I think you ought to be fine holding your fire. Sorry, lemme translate that for you. Holding your fire means to keep on keeping on as you are doing. If it's wattage being put on the screen you're alright. It is usually good to start out with low wattage and gradually move up. Wattage is also called Power. This means the "work" the electricity can do, in this case it's heating the coil/s in your atomizer.
Here these might help.
Volts are what your battery/ies have, the contained electrical energy. You push the fire button which closes the circuit, opens the flow of Current/Amps.

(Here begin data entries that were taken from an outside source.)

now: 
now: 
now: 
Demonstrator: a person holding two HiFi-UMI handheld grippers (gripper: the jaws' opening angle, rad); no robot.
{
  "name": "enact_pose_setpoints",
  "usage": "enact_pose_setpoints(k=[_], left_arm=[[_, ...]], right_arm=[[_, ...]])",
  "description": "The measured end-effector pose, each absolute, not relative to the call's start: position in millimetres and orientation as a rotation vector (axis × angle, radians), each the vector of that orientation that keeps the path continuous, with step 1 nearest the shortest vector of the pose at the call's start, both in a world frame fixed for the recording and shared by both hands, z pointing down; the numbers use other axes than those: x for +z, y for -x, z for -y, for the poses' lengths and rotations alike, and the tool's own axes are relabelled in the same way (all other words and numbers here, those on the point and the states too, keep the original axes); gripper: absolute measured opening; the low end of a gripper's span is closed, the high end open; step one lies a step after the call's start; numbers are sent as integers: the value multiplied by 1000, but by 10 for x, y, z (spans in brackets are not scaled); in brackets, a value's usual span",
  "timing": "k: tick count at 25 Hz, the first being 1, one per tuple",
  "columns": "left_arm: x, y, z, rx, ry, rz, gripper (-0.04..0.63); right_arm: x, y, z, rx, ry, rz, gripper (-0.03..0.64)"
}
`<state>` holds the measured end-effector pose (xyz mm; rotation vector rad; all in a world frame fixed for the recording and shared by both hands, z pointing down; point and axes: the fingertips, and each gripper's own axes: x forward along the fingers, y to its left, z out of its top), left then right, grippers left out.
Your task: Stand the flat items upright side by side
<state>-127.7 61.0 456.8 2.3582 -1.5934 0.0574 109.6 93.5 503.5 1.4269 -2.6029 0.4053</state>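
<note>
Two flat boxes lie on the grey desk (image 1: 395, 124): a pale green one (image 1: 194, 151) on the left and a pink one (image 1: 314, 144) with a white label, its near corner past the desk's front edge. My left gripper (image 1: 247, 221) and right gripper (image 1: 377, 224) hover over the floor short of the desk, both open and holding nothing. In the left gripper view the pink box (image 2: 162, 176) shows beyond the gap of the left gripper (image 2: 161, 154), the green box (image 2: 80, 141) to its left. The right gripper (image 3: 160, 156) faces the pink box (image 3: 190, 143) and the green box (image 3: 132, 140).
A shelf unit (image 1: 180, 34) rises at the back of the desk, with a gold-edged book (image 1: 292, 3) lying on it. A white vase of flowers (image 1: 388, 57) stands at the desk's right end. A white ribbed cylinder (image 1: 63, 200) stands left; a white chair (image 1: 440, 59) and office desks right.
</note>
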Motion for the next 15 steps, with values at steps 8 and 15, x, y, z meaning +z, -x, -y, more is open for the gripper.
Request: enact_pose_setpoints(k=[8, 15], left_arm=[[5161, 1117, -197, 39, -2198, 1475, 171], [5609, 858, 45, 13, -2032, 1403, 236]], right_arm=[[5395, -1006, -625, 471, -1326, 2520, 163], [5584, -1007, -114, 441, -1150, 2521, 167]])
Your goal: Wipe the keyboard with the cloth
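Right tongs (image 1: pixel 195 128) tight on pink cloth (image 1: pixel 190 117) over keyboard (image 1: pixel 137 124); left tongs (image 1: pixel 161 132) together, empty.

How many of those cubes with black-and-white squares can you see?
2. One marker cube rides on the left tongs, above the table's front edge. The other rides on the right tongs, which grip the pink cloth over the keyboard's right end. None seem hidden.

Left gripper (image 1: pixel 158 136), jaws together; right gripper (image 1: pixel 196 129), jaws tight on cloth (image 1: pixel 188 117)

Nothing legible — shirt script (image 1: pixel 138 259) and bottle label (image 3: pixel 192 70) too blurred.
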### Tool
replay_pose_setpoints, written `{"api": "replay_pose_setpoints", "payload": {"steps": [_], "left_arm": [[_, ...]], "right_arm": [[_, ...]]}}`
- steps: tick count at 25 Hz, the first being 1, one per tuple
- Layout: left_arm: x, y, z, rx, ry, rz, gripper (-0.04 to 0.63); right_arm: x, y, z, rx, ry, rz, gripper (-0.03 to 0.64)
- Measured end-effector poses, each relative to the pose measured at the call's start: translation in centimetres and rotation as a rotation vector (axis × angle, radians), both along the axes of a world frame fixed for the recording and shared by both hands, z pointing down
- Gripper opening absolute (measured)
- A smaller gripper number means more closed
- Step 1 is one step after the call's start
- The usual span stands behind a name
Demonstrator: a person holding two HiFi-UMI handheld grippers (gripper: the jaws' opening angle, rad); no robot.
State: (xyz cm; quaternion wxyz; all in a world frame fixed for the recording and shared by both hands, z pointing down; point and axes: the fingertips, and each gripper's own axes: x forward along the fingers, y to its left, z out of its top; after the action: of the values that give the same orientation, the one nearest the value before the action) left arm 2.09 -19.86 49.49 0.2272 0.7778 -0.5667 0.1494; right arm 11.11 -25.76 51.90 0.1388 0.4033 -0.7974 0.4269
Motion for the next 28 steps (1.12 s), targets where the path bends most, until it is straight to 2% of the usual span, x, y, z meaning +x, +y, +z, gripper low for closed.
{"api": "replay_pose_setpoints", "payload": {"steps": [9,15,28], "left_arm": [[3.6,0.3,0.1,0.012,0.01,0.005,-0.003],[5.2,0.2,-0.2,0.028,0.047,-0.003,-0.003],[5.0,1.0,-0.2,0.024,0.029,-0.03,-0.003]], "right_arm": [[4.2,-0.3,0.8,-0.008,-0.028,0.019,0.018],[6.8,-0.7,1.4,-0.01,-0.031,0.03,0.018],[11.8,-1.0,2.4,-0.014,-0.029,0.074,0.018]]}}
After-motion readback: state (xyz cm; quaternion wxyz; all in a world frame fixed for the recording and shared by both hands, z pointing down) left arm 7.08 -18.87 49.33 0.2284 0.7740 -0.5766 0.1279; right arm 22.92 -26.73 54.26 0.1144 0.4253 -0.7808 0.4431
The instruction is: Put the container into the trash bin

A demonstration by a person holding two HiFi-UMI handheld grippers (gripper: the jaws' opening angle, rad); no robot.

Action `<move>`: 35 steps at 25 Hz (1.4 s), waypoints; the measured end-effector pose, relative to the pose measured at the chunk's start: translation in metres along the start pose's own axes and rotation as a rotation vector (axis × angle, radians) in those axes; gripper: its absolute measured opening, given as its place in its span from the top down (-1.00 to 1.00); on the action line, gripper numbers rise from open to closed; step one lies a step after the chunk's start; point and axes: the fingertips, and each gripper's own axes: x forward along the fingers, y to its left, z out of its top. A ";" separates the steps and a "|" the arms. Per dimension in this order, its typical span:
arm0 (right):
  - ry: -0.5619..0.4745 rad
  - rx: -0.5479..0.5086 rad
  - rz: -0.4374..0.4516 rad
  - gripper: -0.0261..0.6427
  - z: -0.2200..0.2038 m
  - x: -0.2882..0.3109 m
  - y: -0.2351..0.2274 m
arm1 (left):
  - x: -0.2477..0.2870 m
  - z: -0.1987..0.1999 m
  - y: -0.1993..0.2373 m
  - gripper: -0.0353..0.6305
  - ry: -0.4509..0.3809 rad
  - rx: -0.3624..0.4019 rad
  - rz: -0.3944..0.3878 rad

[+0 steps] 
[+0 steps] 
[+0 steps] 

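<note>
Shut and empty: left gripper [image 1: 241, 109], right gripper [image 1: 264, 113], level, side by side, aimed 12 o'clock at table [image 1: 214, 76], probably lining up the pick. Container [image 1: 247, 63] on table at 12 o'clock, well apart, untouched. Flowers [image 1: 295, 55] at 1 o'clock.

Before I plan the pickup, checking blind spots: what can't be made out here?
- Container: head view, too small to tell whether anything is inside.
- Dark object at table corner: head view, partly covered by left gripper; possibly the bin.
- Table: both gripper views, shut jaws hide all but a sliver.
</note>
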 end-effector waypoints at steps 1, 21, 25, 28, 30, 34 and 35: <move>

Amps then get turned into Power/Watts by doing the work, in this case warming up the coil. The Resistance is how the wire coil is formed to impede the Watts from doing their work, creating heat, and in impeding this creates the Watts doing the work. At the one end of the coil is a positive lead. The other end is the negative or Ground lead. Current flows through the coil to do the work, become Watts.
I agree it is a lot of complexity at first. Still mess up at times myself. I don't care much for math but can do trigonometry if I get tricked into doing it. This, this is simple algebra, although it doesn't seem like a walk in the park I'm sure. Regulated mods, ones having screens, bells & whistles usually handle being a calculator for you and you can go on and vape away until you get a battery low warning. When you start with mechs you have to kind of trail and error find a safe zone to build coils congruent to battery specs, more so. This is why, with you using a regulated I'd suggest you hold your fire. You're doing alright for what you're doing.
But yes, do study the images above, download them to use later when you need to recall it. You'll eventually be laughing at your regulated for reading the ohms wrong on a coil once you get the math down. Hope I'm helping.